* [Aim of the exercise] From the data below, repeat exactly the lines from the line with "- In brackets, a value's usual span" to the line with "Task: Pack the", both included.

* [Data shown]
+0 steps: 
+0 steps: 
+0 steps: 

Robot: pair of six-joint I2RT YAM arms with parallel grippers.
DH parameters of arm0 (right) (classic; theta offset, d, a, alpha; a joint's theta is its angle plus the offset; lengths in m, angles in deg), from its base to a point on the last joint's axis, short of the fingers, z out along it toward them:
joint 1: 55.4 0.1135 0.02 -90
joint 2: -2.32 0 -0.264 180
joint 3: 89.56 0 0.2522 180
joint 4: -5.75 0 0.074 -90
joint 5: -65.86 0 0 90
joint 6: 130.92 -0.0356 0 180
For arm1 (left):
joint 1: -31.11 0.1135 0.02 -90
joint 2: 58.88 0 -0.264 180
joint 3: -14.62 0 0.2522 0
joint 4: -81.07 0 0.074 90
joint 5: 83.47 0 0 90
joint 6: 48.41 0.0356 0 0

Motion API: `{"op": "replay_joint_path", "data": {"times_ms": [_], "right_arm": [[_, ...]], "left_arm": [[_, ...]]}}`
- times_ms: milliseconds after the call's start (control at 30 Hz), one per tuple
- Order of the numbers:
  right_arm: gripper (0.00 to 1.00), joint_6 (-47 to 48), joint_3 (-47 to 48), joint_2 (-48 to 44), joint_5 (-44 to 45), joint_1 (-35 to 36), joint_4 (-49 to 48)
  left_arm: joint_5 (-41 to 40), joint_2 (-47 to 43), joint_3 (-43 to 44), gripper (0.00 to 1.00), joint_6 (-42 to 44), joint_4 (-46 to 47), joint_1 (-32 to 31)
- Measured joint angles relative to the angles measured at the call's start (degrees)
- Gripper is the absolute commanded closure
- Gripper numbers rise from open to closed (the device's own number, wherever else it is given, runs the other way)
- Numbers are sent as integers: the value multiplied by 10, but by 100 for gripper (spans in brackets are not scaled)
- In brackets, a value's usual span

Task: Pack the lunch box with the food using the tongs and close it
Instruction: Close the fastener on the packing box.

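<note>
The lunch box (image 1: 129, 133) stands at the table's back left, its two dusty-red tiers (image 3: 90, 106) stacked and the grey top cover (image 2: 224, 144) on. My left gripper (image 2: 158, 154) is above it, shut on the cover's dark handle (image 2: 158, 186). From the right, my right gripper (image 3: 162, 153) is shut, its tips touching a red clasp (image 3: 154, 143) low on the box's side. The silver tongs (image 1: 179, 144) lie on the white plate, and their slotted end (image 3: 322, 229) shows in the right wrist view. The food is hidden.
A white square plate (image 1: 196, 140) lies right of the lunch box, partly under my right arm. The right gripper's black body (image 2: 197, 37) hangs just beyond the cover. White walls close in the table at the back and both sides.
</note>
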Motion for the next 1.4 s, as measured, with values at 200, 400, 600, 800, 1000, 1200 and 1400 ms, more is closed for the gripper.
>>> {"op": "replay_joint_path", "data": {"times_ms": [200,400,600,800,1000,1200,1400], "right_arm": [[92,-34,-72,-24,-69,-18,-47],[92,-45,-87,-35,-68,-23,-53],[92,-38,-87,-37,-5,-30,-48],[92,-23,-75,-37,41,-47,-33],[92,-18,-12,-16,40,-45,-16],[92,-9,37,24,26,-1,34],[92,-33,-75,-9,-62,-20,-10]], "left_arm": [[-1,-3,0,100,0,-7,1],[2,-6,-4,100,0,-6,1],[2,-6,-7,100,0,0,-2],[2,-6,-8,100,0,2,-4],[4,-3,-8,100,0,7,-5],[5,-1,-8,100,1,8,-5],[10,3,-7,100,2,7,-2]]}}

* [Answer space]
- In brackets, a value's usual span

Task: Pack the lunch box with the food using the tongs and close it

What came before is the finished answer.